### What is needed
From the records that follow, copy every line that contains the word "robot".
==*==
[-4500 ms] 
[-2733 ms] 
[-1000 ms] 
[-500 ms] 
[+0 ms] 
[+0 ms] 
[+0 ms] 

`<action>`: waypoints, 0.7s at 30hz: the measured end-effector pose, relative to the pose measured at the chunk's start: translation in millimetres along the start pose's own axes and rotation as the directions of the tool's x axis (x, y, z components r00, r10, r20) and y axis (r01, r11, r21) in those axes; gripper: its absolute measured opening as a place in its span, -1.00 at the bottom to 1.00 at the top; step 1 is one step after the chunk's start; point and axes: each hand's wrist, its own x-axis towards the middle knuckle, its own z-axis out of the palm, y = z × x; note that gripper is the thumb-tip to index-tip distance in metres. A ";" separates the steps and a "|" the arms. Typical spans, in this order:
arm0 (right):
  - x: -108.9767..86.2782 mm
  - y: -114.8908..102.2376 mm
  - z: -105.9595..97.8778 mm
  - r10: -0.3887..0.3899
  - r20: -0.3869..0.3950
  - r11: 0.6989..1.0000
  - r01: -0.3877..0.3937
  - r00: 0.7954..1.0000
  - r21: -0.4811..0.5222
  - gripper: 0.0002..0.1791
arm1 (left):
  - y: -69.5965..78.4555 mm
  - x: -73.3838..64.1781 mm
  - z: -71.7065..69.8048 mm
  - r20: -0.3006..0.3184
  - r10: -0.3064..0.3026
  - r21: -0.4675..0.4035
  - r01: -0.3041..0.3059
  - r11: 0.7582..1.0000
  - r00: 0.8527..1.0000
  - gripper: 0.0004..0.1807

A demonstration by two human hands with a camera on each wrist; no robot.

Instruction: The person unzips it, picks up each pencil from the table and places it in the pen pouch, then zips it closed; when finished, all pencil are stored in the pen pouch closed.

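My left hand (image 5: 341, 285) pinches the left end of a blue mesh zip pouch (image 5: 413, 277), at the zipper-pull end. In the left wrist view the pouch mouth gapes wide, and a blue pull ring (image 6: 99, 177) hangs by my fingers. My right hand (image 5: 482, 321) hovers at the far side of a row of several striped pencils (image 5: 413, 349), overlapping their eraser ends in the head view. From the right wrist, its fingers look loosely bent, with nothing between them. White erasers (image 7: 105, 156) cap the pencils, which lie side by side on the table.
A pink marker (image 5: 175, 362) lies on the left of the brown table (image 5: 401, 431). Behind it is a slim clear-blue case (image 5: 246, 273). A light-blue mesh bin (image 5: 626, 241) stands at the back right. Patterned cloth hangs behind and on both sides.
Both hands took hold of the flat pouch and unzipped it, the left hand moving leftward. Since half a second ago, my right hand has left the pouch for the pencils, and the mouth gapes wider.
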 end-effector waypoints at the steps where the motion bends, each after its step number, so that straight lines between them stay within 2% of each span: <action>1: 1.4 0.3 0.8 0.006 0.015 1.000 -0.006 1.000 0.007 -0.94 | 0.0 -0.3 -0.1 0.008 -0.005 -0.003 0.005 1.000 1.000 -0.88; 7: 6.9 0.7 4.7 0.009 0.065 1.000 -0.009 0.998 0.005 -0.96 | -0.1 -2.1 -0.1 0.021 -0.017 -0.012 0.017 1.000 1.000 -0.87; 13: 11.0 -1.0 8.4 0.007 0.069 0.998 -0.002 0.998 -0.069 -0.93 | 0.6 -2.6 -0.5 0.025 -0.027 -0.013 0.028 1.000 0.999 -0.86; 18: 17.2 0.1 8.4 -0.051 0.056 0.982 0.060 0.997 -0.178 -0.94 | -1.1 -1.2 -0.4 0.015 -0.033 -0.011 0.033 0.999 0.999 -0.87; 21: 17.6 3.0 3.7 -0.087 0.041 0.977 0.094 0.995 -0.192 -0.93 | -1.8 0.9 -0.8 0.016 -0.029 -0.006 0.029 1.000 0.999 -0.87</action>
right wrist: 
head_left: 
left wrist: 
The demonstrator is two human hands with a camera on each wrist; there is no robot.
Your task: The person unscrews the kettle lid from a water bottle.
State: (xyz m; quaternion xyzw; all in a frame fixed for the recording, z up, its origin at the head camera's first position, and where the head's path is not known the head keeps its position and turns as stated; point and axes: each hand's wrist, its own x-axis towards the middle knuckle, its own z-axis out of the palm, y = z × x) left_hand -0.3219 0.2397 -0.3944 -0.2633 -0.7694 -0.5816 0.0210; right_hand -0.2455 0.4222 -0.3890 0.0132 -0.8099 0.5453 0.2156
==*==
### Solution
A demonstration by two human hands with a camera on each wrist; no robot.
The demonstrator is two human hands with a camera on each wrist; there is no robot.

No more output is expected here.